[THE TASK] Quote exactly, and only, the lines of the material below from the line with "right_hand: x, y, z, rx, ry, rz" through the line with "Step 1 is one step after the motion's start".

[SUPPLIED INFORMATION]
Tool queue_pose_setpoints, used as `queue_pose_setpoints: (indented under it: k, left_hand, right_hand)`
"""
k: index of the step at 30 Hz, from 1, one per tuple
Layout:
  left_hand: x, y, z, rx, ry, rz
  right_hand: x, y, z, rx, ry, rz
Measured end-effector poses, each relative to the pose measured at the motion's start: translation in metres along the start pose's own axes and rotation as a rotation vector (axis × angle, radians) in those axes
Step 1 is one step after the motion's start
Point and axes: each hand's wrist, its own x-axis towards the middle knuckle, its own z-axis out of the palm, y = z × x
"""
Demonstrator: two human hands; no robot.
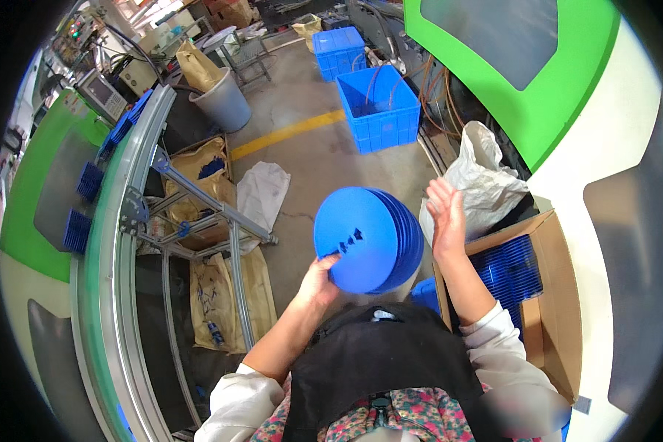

[REPLY]
  right_hand: x, y, z, rx, ry, rz
Measured end-effector poses, each relative to the pose measured at the motion's start: translation in metres along the start pose's own axes and rotation as a rotation vector (axis × angle, radians) in those axes
Step 1 is one step after the motion's start

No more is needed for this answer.